Пища дикарей | страница 50



Когда будем работать вчетвером, это будет в режиме «сутки через сутки». Возможностей для горячего лечения станет даже больше. Всё-таки во время дежурства заниматься любовью приходится с оглядкой: не едет ли на склад Гриша. Даже глубокой ночью было однажды: за двадцать секунд, что машина ползла триста метров от шоссе до шлагбаума, Ивану пришлось успеть выскочить из меня, с нуля одеться по-зимнему и степенно выйти во двор с карабином. Через полчаса, конечно, посмеялись и долечились, но тогда оба рычали. А на свободе да за толстой брусовой стеной — лечись хоть всю ночь и весь день, только не стони слишком громко, чтобы не возбуждать зависть сменщиков.

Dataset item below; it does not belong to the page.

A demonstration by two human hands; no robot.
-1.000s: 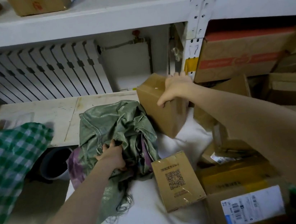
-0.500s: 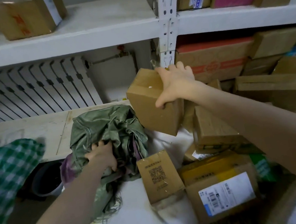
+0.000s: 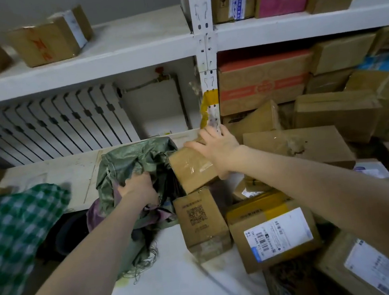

До мая, пока не завезли большое количество взрывчатки, мы работали в прежнем режиме, вдвоём. И заряды выдавали из тех же малых хранилищ, которые притащили с временного склада. Чуть прибавилось хлопот с открыванием и закрыванием висячих замков: до них, по сравнению с Лосиным, было подальше ходить, и на шлагбауме теперь тоже был замок. Но всё равно на один визит уходило не больше получаса. Охранник только открывал замки на шлагбауме и на воротах, а потом делал запись в постовом журнале, расписывался на пропуске и с журналом под мышкой и карабином на плече ждал у ворот Гришу. Тот вместе с шофёром в это время загружал в «элпээску» ящик с зарядами и моток детонирующего шнура, совал за пазуху коробочку с детонаторами, и машина трогалась. У ворот они тормозили, Гриша ставил автограф в журнале и уезжал. Оставалось повесить оба замка на место и посмотреть на часы. Бывало, что управлялись всего за десять минут. И больше в тот день никого ждать не приходилось, потому что подземные взрывные работы производятся на дальних кустах и отнимают порой целые сутки.

Чем заниматься охране, когда она не выдаёт заряды? Как говаривал наш факультетский балагур Мишка, «это же с тоски можно подохнуть». Но на такие лесные склады специально подбирали людей, не боящихся одиночества. Босой навещал нас по два раза в месяц и делал запись в постовой ведомости: «Проверено несение караульной службы, замечаний нет». Ему нравилось с нами поболтать. Хотя, конечно, это была не простая болтовня. Божьей милостью организатор, он умел так со всеми болтать, что и обо всех настроениях был всегда осведомлён, и нужные наставления раздавал ненавязчиво. С нами он это делал так, будто завидовал нашей молодой любви и делился кадровыми проблемами. А когда уезжал, мы устраивали анализ беседы и обнаруживали, что и о себе всё ему рассказали, и инструктаж получили. Летом, конечно, мы собирались завести за складом огород. Это даже улучшало бы охрану. А пока снег, Иван вырезал из дерева досочки для кухни и разные фигурки, а я попробовала рисовать. Когда-то на тренировках по разведделу неплохо воспроизводила карандашом по памяти лица или расположение объектов. Теперь начала рисовать всё и всех подряд: Босого, Гришу, аппаратчиков, партийцев, инспектора из гостехинспеции, рабочих, которые доделывали новые хранилища, пейзажи вокруг склада, дома в Лидере, даже бродячую собаку, которая забежала как-то к нам на склад и прижилась, и получила имя Босяк. Портреты раздаривала, пейзажи лепила на стены. Иван хвалил всё подряд, сравнивал с Серовым, Перовым и даже с Леонардо. Он с детства это любил и сам прилично рисовал. А когда рисунки посмотрел Босой, реакция оказалась неожиданной. Художница привычно ожидала восхищения, а он вдруг насупился и пробормотал: «Слишком похоже рисуешь. Режимный объект. Ты это спрячь и никому не показывай, а то мне приле-летит. Рисуй что угодно, только чтобы-бы объектов не было видно». Мы удивились: всего два раза заикнулся. Он это заметил и гладко спросил: «Заметили, что почти не заикаюсь? Тренируюсь по системе. А по какой — не скажу, вам не надо».